Jorge and Carmen Barahona's Alleged Beating Death of Daughter Called 'Subhuman'

Twins Nubia and Victor Doctor were caged in a bathroom for days.

March 7, 2011— -- The grisly discovery of the little girl's body decomposing in a garbage bag was the last bit of evidence that Nubia Doctor's treatment at the hands of her adoptive parents was, as the prosecutor said today, "subhuman."

Arrests warrants and a news conference today detailed a short and brutal life endured by Nubia and her twin brother Victor.

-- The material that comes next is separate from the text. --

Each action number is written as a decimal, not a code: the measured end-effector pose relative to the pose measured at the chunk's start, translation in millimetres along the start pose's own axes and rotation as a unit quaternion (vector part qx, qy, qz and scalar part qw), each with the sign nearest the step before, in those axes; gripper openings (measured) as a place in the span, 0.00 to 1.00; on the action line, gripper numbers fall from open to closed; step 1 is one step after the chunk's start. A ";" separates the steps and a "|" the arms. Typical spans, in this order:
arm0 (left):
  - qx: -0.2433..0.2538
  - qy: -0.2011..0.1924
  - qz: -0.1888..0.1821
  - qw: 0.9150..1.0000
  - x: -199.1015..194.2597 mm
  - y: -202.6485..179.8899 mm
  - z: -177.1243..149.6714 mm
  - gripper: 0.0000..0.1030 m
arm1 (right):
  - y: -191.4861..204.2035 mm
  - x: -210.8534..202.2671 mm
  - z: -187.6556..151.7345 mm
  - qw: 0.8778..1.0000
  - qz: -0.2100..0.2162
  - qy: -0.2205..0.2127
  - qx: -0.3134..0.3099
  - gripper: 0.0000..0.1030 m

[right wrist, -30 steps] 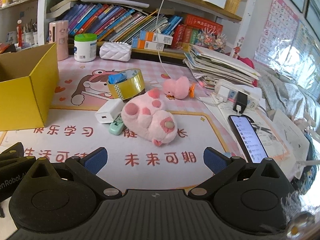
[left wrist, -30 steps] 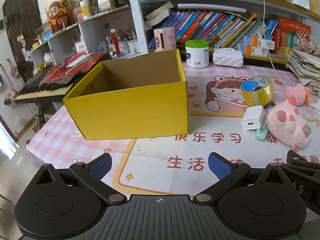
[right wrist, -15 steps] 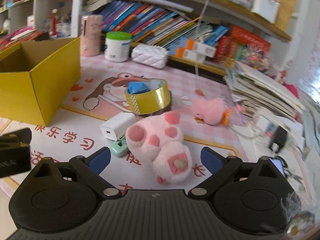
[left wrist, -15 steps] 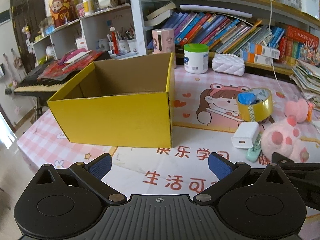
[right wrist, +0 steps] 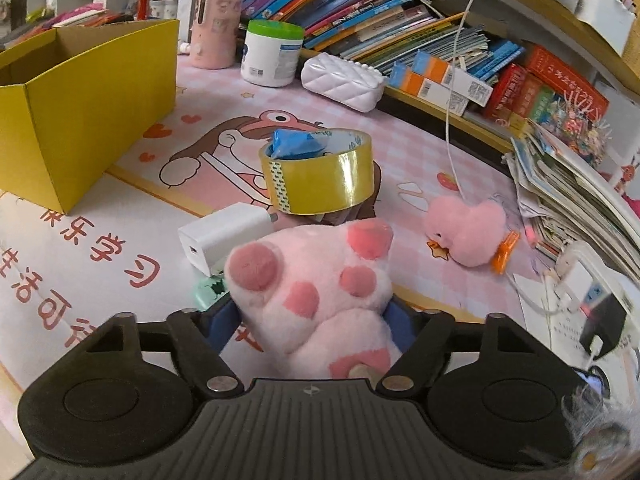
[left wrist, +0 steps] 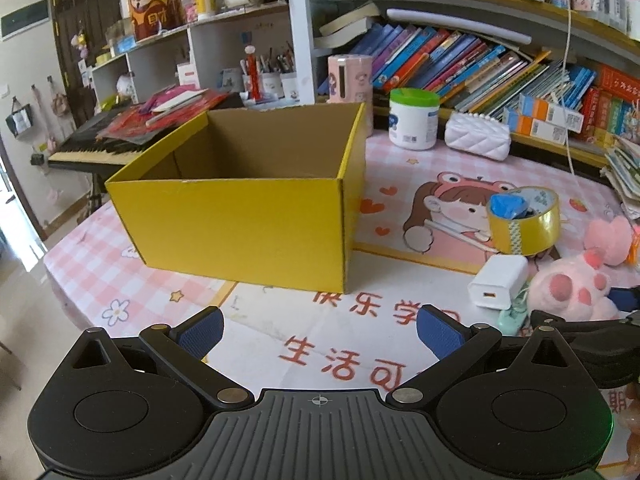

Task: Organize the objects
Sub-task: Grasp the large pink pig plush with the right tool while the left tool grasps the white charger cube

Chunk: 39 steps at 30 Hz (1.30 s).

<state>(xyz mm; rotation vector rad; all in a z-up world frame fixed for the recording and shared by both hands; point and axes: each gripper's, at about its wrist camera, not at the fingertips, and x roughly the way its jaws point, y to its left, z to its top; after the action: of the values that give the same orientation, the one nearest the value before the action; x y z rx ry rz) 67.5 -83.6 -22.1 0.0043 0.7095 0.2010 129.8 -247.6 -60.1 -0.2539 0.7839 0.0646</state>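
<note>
Straddling: right gripper (right wrist: 310, 316) has its blue fingers (right wrist: 218, 320) set wide on either side of the fluffy pink paw-shaped plush toy (right wrist: 308, 280), low centre of the right view; whether the pads press the fur I cannot tell, so no firm grip is claimed.
Idle hand: left gripper (left wrist: 319, 326) hangs with fingers spread and nothing between them, lower centre of the left view.
Slip risk: soft fur may compress and squirm out if the fingers close shallow.
Snag risk: white square phone charger (right wrist: 224, 236) and small mint-green clip-like item (right wrist: 208, 290) lie just beside the toy's left side; the left finger could drag them along.
Knock risk: yellow roll of packing tape with a blue lump inside (right wrist: 320, 178) sits just behind the toy; pushing forward would shove it.
Box edge: open yellow cardboard box (left wrist: 240, 216), centre of the left view, has tall walls; a low carry would strike the near rim.
Open room: bare printed mat on the bench (left wrist: 280, 332) between box and toy; crowded paper stack (right wrist: 576, 196) at right.
</note>
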 end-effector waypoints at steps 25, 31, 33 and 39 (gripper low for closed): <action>0.062 0.045 -0.115 0.990 34.3 -110.6 8.5 0.64 | -103.0 -62.0 -15.8 0.991 -0.013 -0.064 0.116 0.63; 0.050 0.048 -0.111 0.991 51.7 -119.8 17.1 0.62 | -107.5 -57.1 -12.7 0.991 -0.009 -0.068 0.112 0.63; 0.038 0.054 -0.112 0.991 61.5 -121.0 21.9 0.62 | -109.0 -54.3 -12.3 0.992 -0.006 -0.065 0.110 0.63; 0.019 0.088 -0.115 0.989 92.9 -125.2 27.0 0.62 | -110.1 -50.4 -11.4 0.993 -0.001 -0.063 0.102 0.63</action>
<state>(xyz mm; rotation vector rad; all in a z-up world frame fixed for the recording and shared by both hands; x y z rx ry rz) 176.6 -187.5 -70.7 -0.0589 0.8822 -0.0344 102.9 -355.2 -10.0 -0.0564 0.6587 -0.0005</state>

Jorge Barahona, 53, is accused of punching his daughter to death on Feb 11 following a lengthy torture session in which the girl was kept bound at the hands and feet and left in a bathtub. Carmen Barahona, 60, is also charged with first degree murder.

According to court documents, the 10-year-old twins were subjected to months of abuse culminating in a torture session that ended with the girl's death just one day after state child welfare authorities visited the home and found no reason to intervene.

"On Feb. 11, 2011 in the presence of Victor, Jorge Barahona removed Nubia [from the bathtub] while her feet and hands were still bound and took her to [the couple's] bedroom. Co-defendant [Jorge Barahona] reportedly punched and beat Nubia about her body while she screamed and cried until she was dead," according to the documents.

Police describe a house of horrors where the children were "repeatedly hit, punched, beaten with multiple objects about their bodies and bound and left for days on end, locked inside the only bathroom in the family home..."

James Loftus, director of the Miami-Dade Police Department, called the case "depressing [and] sickening" and described the ordeal suffered by Nubia and her twin brother Victor as "very organized abuse."

"I don't know how people justify this in their minds… this is subhuman," Loftus told said today. At one point, Loftus marveled at the allegation that Nubia and Victor were "locked in a bathroom days on end with no light."

State Attorney Katherine Fernandez Rundle decried "the methodical, systemic, constant torture imposed on these two beautiful children."

Barahona was initially arrested Feb. 14 after Nubia's remains were found covered in chemicals and decomposing in a bag in the back of his truck. Police found Barahona and Victor parked along a highway outside West Palm Beach, Fla. The boy, overcome by fumes and convulsing, was covered in chemical burns.

Barahona was originally charged with aggravated child abuse and the attempted murder of Victor, but it was not until this weekend that the couple were charged with first degree murder for the death of Nubia.

Treatment of Nubia and Victor Doctor Called 'Subhuman'

Victor remains in the hospital where he is receiving treatment for chemical burns that cover most of his lower body.

The prosecutor implied today that investigators waited for Victor to be well enough to interview, before pressing charges against the parents.

"Statements are being taken as we speak…. Statements were not taken right away because Victor needed a lot of medical attention," Fernandez Rundle said.

Nubia and Victor were placed in the Barahonas' custody in 2004 when state investigators took the twins out of their biological father's home after the man was accused of sexually abusing Nubia. The twins are sometimes identified by the last name of their biological father Doctor, and sometimes by their adopted parents' last name.

Nubia suffered from a cleft palate and a rare sexual dysfunction. Her treatment for the cleft palate was damaged, according to the arrest warrants.

Despite routine visits, state investigators repeatedly missed clues that the children were being abused in their new home.

In the days since the children were found, the state has removed two other children, a girl named Jennifer, 7, and a boy named George, 11, from the Barahonas' home and placed them in protective foster care.

Carmen's biological granddaughter, who made frequent visits to the Barahona home, told a school therapist about the twins' abuse, saying the children had been bound and forced to stand in a bathtub. The therapist then called a child abuse hotline.

The state's Department of Children and Families has come under increased scrutiny for failing to remove the children from the home, despite signs of abuse.

A case worker in 2007 wrote: "Nubia's hunger has been uncontrollable, she sneaks and steals food, steals money, has hair loss, is very thin, nervous and jittery. Nubia also has an unpleasant odor… In the past it is believed Nubia's adoption was halted when Nubia was coming to school dirty while in the adoptive mother's care."

"This child is very medically needy and should not be missing appointments because the foster parent does not want to take her," the report said.